Word for word, return the lines from the start of the entries below through the line that has "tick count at".

◆ RECORDS SHOWN ◆
== Segment start ==

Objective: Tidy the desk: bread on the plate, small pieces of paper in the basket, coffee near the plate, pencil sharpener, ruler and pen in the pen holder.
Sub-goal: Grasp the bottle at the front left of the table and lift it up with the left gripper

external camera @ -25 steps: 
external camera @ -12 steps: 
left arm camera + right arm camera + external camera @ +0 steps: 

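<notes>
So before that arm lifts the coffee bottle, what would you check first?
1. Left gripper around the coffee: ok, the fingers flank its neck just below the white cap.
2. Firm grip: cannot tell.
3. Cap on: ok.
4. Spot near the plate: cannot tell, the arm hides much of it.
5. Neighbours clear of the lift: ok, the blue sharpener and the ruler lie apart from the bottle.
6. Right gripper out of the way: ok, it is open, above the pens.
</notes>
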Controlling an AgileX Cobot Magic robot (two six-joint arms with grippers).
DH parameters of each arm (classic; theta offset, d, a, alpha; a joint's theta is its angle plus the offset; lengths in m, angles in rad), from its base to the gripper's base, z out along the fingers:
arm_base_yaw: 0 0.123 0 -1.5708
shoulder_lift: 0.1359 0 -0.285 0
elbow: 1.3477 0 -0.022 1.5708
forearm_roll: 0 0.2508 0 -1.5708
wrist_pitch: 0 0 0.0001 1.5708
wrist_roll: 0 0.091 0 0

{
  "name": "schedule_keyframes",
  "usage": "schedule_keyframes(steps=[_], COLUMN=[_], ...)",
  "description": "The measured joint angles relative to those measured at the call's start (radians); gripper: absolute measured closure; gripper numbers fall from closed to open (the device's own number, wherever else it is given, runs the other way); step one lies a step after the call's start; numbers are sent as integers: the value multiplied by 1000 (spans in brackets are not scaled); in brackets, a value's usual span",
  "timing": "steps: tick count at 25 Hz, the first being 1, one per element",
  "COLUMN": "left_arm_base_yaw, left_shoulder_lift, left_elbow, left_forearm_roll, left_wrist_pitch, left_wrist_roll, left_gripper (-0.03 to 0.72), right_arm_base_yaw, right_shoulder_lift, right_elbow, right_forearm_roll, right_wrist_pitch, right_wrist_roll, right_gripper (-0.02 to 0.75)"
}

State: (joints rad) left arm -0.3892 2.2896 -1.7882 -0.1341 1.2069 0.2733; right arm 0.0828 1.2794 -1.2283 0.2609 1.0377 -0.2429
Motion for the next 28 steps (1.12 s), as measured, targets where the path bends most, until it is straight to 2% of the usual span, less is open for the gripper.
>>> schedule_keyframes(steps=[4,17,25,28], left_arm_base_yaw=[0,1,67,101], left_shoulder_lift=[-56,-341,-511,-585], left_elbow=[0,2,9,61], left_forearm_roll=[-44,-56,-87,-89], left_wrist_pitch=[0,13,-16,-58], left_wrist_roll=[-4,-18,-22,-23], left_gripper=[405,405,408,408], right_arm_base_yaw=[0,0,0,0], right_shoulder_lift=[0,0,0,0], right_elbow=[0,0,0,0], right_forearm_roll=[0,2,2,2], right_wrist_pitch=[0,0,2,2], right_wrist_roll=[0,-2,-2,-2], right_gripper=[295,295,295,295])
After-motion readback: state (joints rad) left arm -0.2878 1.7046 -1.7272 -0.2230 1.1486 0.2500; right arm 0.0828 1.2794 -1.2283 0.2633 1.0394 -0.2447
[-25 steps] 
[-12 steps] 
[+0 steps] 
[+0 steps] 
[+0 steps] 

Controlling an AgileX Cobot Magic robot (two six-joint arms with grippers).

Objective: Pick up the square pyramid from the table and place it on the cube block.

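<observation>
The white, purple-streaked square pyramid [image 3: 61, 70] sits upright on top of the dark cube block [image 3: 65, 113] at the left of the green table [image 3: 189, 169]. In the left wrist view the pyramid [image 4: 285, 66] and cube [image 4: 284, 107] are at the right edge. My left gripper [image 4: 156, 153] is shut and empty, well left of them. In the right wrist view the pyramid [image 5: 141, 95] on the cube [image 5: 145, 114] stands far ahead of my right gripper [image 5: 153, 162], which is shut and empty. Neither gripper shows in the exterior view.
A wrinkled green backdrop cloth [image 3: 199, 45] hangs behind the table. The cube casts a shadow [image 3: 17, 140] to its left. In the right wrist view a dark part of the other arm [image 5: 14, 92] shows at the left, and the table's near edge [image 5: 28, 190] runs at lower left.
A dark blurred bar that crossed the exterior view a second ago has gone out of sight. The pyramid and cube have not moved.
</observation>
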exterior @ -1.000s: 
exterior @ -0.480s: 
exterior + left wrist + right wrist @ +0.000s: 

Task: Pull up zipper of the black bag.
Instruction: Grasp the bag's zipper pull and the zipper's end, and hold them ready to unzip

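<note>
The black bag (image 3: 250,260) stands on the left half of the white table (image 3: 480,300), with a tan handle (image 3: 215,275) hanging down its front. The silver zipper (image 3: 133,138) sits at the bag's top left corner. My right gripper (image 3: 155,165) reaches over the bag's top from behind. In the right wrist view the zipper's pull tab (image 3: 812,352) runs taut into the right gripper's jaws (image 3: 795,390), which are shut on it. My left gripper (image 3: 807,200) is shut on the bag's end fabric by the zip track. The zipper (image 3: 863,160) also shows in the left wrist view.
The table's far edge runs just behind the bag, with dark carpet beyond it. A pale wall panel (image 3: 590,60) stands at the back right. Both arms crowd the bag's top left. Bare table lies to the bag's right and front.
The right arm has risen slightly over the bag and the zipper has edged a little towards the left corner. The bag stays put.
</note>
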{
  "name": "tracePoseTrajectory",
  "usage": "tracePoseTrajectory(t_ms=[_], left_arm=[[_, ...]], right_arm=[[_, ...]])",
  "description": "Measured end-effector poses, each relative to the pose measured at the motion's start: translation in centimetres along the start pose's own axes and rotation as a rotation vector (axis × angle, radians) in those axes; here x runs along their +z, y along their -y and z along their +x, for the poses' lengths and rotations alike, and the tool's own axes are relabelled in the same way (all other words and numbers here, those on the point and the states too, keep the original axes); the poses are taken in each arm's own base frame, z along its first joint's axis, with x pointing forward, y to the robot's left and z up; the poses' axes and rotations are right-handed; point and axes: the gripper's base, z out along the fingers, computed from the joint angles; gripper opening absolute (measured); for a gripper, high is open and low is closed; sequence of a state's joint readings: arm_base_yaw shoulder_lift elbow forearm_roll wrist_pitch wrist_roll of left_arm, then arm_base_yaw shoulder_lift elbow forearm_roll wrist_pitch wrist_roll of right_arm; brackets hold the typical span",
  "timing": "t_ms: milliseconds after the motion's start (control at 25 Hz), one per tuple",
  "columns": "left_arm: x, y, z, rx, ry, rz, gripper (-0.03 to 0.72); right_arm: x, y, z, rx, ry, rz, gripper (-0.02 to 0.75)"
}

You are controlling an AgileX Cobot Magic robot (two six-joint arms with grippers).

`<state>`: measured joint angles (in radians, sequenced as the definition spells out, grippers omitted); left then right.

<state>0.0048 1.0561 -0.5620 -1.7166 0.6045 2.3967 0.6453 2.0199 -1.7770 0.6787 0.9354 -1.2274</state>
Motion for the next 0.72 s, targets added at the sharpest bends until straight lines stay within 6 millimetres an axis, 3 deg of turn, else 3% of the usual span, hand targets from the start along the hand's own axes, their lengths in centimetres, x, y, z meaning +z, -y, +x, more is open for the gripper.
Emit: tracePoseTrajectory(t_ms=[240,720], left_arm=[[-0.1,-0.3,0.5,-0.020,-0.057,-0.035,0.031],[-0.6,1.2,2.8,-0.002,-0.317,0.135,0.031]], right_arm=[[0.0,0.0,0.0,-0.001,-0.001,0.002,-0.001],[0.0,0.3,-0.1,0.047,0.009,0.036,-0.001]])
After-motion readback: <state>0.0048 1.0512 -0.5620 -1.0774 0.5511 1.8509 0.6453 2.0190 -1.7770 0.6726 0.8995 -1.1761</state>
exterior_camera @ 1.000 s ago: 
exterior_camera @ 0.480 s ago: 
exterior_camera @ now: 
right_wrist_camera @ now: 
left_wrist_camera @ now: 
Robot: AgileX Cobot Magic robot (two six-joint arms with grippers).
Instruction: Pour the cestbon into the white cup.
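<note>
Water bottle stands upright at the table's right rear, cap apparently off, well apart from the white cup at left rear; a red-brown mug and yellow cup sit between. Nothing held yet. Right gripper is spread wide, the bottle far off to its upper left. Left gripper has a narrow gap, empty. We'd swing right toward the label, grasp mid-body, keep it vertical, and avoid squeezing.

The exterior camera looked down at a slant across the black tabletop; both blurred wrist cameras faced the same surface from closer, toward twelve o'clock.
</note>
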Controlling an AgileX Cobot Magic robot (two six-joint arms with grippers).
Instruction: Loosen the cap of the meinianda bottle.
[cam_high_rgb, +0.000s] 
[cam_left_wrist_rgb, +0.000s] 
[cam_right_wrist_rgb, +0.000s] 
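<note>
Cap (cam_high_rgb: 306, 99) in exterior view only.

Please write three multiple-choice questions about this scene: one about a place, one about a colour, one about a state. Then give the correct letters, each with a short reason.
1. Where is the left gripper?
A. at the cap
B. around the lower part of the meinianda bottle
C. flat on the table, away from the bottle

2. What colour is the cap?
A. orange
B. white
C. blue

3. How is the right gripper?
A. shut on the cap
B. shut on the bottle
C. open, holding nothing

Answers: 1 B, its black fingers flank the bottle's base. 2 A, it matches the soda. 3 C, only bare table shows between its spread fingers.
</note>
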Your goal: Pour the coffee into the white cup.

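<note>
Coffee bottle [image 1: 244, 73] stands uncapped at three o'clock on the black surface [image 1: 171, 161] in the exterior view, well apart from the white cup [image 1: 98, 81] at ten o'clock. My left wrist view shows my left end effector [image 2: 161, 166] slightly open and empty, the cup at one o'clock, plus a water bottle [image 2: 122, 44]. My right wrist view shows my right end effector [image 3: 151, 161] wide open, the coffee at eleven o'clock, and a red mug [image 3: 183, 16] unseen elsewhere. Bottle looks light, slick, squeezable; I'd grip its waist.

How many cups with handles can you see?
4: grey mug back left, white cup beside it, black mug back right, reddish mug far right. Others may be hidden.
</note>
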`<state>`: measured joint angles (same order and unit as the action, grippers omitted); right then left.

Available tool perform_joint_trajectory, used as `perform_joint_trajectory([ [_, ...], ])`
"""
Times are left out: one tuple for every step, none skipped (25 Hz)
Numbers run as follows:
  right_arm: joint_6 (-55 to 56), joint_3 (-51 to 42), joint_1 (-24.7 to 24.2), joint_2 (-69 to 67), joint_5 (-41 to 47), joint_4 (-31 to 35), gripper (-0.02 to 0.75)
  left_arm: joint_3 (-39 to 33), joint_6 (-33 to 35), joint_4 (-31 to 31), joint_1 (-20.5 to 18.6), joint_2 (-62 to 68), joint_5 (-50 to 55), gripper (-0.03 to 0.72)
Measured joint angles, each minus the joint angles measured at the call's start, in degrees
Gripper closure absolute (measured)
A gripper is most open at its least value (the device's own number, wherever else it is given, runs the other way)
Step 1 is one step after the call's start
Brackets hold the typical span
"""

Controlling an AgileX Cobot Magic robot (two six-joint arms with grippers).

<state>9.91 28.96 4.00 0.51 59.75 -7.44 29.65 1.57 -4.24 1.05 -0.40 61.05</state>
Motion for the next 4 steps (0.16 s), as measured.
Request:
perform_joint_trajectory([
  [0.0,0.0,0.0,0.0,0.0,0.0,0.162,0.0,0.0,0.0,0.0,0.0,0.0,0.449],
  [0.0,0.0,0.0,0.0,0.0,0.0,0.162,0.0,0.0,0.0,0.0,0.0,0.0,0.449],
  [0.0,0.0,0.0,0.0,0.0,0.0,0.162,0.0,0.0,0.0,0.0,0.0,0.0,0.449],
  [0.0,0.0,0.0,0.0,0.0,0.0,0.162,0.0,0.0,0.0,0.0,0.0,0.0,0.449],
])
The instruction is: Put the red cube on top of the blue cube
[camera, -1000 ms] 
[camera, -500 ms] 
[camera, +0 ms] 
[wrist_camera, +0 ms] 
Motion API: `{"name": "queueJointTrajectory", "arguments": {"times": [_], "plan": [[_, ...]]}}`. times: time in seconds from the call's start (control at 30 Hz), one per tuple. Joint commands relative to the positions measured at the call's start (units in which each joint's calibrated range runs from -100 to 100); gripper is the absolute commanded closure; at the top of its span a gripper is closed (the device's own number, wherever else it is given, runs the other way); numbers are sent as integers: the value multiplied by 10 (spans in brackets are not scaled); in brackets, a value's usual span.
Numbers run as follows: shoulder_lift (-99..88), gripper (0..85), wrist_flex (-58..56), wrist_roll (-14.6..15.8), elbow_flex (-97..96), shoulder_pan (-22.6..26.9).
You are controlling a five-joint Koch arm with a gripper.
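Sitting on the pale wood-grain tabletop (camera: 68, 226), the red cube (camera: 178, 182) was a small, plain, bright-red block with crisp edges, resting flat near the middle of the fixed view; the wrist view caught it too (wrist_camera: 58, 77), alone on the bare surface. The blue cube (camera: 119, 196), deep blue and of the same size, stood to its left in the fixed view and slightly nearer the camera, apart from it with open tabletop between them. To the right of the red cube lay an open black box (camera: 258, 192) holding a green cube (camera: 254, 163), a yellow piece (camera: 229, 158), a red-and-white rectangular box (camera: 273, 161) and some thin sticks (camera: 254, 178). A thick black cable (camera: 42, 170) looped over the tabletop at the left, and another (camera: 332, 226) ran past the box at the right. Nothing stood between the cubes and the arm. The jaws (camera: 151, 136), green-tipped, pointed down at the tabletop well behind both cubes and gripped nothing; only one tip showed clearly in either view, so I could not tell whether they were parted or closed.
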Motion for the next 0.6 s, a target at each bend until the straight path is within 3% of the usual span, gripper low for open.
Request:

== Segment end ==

◆ SOLUTION BELOW ◆
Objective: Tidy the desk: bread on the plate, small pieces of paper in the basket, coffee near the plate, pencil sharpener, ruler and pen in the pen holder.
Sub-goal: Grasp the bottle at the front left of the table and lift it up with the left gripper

external camera @ -25 steps: 
external camera @ -12 steps: 
left arm camera + right arm camera + external camera @ +0 steps: 

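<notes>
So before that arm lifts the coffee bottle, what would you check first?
1. Left gripper around the coffee: ok, the fingers flank its neck just below the white cap.
2. Firm grip: cannot tell.
3. Cap on: ok.
4. Spot near the plate: cannot tell, the arm hides much of it.
5. Neighbours clear of the lift: ok, the blue sharpener and the ruler lie apart from the bottle.
6. Right gripper out of the way: ok, it is open, above the pens.
</notes>
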Controlling an AgileX Cobot Magic robot (two six-joint arms with grippers).
DH parameters of each arm (classic; theta offset, d, a, alpha; a joint's theta is its angle plus the offset; lengths in m, angles in rad), from its base to the gripper's base, z out along the fingers:
arm_base_yaw: 0 0.123 0 -1.5708
shoulder_lift: 0.1359 0 -0.285 0
elbow: 1.3477 0 -0.022 1.5708
forearm_roll: 0 0.2508 0 -1.5708
wrist_pitch: 0 0 0.0001 1.5708
wrist_roll: 0 0.091 0 0

{
  "name": "schedule_keyframes",
  "usage": "schedule_keyframes(steps=[_], COLUMN=[_], ...)",
  "description": "The measured joint angles relative to those measured at the call's start (radians); gripper: absolute measured closure; gripper numbers fall from closed to open (the device's own number, wherever else it is given, runs the other way); step one lies a step after the call's start; numbers are sent as integers: the value multiplied by 1000 (spans in brackets are not scaled); in brackets, a value's usual span",
  "timing": "steps: tick count at 25 Hz, the first being 1, one per element",

That finishes the output for this exercise.